What the task asks — Using the listing below, return each line exactly as it reads.
==============================
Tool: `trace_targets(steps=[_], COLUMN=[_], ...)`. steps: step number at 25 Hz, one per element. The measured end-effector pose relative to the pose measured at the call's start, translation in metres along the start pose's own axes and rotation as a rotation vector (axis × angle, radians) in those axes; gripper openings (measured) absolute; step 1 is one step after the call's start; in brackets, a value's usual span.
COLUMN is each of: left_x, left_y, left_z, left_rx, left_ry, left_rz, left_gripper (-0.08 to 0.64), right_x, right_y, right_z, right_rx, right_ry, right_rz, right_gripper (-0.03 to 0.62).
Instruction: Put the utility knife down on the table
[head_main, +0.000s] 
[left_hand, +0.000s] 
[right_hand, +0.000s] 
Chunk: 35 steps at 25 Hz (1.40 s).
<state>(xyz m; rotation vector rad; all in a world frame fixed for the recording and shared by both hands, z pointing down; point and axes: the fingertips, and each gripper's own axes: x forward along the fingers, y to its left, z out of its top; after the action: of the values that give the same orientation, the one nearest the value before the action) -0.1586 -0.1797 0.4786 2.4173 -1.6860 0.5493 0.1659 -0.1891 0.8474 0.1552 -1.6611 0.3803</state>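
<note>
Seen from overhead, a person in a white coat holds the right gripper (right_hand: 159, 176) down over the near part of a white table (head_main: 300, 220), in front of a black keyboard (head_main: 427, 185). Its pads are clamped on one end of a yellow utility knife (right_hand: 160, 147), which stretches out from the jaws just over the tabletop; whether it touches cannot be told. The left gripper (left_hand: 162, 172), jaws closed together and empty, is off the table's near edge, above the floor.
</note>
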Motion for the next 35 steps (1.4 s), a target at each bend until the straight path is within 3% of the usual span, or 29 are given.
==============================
Completed task —
Tool: `trace_targets(steps=[_], COLUMN=[_], ...)`. steps: step number at 25 Hz, one per element. The measured end-effector pose relative to the pose measured at the call's start, translation in metres along the start pose's own axes and rotation as a rotation vector (axis × angle, radians) in those axes; gripper openings (measured) absolute; step 1 is one step after the call's start; in brackets, a value's usual span.
COLUMN is each of: left_x, left_y, left_z, left_rx, left_ry, left_rz, left_gripper (-0.08 to 0.64), right_x, right_y, right_z, right_rx, right_ry, right_rz, right_gripper (-0.03 to 0.62).
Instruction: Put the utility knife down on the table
[head_main, +0.000s] 
[left_hand, +0.000s] 
[right_hand, +0.000s] 
Chunk: 35 steps at 25 Hz (1.40 s).
<state>(xyz m; rotation vector rad; all in a world frame fixed for the recording and shared by both hands, z pointing down; point and axes: the fingertips, and each gripper's own axes: x forward along the fingers, y to its left, z out of its top; after the action: of the values that give the same orientation, the one nearest the value before the action) -0.1586 -0.1797 0.4786 2.4173 -1.6860 0.5493 0.1659 -0.1891 0.8474 0.1552 -1.6611 0.3803</state>
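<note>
Seen from overhead, a person in a white coat holds the right gripper (right_hand: 159, 176) down over the near part of a white table (head_main: 300, 220), in front of a black keyboard (head_main: 427, 185). Its pads are clamped on one end of a yellow utility knife (right_hand: 160, 147), which stretches out from the jaws just over the tabletop; whether it touches cannot be told. The left gripper (left_hand: 162, 172), jaws closed together and empty, is off the table's near edge, above the floor.
</note>
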Motion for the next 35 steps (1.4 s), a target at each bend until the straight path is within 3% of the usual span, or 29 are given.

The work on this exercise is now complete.